RECORDED INFORMATION —
------------------------------------------------------------

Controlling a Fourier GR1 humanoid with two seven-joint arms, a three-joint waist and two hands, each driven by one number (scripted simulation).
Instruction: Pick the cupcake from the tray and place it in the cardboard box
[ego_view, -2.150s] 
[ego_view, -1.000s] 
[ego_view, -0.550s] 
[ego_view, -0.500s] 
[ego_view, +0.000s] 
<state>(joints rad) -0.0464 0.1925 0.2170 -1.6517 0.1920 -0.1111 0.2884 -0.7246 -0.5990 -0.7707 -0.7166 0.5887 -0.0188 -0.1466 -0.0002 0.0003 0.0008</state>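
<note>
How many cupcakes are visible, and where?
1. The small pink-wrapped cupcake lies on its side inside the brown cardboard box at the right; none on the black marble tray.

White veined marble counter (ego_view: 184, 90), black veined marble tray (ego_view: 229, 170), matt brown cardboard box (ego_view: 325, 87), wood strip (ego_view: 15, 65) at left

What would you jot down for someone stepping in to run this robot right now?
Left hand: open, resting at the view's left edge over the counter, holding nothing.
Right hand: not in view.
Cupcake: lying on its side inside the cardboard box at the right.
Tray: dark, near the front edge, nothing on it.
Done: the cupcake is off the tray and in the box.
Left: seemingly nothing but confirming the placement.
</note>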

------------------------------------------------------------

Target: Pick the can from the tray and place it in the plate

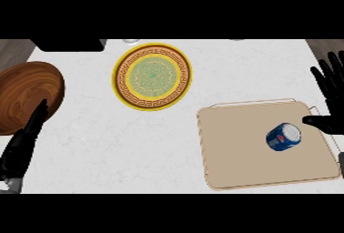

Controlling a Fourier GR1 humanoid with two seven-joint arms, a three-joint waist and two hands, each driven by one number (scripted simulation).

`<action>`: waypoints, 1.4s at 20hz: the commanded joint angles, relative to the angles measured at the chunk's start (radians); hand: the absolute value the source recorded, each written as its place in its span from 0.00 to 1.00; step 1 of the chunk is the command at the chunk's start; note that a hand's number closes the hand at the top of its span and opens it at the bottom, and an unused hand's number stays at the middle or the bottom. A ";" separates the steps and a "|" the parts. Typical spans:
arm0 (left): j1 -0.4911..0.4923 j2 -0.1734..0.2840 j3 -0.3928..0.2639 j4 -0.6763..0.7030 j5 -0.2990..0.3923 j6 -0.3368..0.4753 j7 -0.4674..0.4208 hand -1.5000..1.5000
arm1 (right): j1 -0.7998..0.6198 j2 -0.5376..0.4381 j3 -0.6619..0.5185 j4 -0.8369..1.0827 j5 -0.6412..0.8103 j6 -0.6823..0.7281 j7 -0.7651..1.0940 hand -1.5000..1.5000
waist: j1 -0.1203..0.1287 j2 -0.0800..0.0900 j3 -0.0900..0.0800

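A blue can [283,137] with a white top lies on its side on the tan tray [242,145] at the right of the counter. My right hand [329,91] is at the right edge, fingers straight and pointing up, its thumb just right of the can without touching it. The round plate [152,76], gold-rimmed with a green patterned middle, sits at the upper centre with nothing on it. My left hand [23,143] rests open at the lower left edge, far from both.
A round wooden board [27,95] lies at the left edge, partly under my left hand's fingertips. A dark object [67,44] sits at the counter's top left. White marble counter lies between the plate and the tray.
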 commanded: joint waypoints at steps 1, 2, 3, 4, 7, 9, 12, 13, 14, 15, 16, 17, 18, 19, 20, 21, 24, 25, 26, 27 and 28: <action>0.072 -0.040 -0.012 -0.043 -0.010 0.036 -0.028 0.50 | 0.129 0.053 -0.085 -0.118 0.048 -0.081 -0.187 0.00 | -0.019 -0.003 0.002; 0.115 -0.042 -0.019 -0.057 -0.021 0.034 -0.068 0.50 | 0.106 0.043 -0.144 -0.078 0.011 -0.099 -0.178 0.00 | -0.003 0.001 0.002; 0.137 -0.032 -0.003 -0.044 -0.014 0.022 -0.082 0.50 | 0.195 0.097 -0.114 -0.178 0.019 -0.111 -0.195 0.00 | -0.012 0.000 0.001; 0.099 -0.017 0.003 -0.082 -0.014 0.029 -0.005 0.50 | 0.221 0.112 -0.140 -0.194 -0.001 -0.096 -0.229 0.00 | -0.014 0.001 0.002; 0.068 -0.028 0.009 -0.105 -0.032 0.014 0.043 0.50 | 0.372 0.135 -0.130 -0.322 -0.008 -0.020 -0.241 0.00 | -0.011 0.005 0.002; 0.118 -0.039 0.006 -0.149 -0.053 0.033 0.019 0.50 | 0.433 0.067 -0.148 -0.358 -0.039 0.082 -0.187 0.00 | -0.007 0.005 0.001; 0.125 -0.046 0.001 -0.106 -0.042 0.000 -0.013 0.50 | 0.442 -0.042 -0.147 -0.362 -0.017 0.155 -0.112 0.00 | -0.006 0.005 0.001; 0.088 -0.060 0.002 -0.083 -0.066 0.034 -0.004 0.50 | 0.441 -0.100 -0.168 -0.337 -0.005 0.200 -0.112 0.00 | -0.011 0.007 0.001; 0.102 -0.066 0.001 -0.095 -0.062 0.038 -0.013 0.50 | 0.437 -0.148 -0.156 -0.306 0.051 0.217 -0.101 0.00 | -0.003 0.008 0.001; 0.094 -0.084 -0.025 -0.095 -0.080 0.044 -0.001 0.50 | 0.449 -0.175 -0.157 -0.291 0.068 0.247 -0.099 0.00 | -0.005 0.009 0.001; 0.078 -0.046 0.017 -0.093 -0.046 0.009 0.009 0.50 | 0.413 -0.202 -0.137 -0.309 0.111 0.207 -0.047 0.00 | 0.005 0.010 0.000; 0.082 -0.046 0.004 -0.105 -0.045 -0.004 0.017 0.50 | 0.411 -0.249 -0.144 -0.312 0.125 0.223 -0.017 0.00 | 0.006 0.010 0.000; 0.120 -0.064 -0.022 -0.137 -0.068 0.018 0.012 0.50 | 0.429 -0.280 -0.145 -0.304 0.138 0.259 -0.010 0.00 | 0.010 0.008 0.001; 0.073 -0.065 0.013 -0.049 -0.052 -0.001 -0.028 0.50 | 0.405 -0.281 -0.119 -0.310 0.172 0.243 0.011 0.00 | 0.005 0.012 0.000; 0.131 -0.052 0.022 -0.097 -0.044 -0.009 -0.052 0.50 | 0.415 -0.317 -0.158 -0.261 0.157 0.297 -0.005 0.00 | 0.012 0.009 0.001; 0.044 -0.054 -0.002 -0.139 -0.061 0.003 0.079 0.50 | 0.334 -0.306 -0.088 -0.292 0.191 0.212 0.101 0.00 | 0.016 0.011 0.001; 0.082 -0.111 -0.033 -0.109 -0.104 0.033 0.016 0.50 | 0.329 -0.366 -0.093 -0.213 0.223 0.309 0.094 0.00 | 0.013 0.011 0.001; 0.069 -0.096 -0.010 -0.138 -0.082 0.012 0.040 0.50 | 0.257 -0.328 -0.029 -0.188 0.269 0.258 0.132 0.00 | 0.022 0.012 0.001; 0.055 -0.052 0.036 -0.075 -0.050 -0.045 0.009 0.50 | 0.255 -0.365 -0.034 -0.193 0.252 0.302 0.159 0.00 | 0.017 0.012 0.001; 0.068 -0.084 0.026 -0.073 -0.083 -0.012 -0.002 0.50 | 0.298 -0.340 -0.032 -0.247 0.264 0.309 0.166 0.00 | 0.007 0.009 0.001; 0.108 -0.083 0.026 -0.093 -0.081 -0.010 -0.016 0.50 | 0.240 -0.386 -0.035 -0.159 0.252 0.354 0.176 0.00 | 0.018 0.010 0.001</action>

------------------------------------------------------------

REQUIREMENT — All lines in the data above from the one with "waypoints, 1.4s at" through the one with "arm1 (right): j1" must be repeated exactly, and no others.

EXERCISE RESPONSE —
`<action>`: waypoints, 1.4s at 20hz: the commanded joint angles, relative to the angles measured at the chunk's start (radians); hand: the absolute value the source recorded, each written as its place in its span from 0.00 to 1.00; step 1 of the chunk is the command at the chunk's start; note that a hand's number closes the hand at the top of its span and opens it at the bottom, and an unused hand's number stays at the middle or the bottom. A ";" separates the steps and a "|" the parts. Typical spans:
arm0 (left): j1 -0.4911..0.4923 j2 -0.1734..0.2840 j3 -0.3928..0.2639 j4 -0.6763..0.7030 j5 -0.2990..0.3923 j6 -0.3368..0.4753 j7 -0.4674..0.4208 hand -1.5000..1.5000
arm1 (right): j1 -0.7998..0.6198 j2 -0.5376..0.4381 j3 -0.6619..0.5185 j4 -0.8369..1.0827 j5 -0.6412..0.8103 j6 -0.6823..0.7281 j7 -0.7651..1.0940 hand -1.5000..1.5000

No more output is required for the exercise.